[Work item]
Go through the listing below and say how many lines include "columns". Give the number by itself.

[Data records]
○ ○ ○ ○

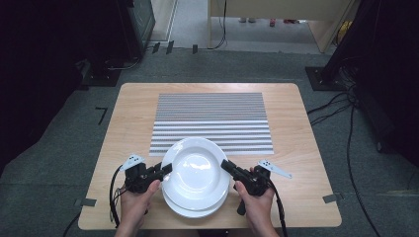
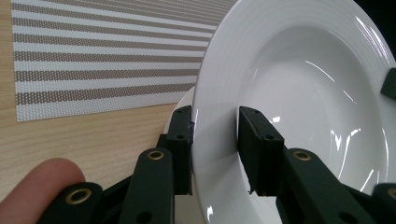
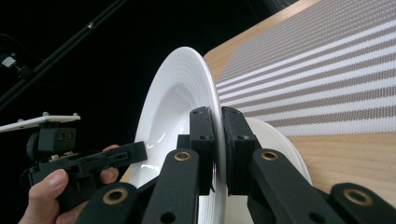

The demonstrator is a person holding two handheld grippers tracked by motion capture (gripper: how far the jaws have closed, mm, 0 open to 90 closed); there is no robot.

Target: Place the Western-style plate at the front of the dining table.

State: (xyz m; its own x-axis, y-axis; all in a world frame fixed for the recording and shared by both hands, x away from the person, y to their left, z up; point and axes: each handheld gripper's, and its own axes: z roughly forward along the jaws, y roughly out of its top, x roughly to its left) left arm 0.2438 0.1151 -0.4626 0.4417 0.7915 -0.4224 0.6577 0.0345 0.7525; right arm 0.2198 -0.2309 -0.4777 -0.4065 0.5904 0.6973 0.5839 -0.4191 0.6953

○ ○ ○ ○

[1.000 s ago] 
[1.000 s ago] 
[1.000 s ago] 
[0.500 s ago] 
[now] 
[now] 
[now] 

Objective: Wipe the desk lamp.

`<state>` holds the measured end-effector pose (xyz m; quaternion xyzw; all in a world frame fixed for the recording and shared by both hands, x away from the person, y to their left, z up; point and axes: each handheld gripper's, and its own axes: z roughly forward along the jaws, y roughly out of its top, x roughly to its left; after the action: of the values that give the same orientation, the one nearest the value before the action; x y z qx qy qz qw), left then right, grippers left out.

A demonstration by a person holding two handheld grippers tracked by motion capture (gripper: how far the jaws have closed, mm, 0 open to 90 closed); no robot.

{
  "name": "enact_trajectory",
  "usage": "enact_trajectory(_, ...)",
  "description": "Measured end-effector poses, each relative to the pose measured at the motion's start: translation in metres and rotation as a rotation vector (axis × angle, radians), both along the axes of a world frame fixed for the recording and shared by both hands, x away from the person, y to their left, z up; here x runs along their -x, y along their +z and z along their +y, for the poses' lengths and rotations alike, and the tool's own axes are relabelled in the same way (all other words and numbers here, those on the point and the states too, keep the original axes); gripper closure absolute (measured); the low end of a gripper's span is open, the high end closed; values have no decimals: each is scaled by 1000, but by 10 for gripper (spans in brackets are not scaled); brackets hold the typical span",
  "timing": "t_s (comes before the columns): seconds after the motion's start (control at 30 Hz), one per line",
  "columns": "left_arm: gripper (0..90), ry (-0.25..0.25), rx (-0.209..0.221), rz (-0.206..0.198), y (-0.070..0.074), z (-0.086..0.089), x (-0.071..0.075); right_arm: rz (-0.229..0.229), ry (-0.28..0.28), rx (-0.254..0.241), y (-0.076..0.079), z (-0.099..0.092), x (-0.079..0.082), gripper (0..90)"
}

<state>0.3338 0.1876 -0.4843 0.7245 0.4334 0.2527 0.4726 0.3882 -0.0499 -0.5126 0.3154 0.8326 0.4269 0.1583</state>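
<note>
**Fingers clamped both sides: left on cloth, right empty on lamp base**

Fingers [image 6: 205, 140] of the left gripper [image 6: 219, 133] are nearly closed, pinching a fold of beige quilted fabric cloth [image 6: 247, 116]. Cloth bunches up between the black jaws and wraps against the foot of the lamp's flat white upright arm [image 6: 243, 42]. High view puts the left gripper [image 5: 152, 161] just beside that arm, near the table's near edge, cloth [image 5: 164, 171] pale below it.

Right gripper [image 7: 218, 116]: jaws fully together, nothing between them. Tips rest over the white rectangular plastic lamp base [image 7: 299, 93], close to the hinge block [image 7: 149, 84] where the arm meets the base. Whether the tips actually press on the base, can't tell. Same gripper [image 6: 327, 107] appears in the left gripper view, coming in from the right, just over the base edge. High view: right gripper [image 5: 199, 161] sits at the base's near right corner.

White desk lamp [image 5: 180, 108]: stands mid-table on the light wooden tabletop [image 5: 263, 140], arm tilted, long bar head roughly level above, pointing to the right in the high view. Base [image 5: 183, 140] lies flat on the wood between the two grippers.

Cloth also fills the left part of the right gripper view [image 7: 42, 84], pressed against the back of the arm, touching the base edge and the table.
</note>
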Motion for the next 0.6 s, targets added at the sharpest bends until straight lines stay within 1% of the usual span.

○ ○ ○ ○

[Task output]
2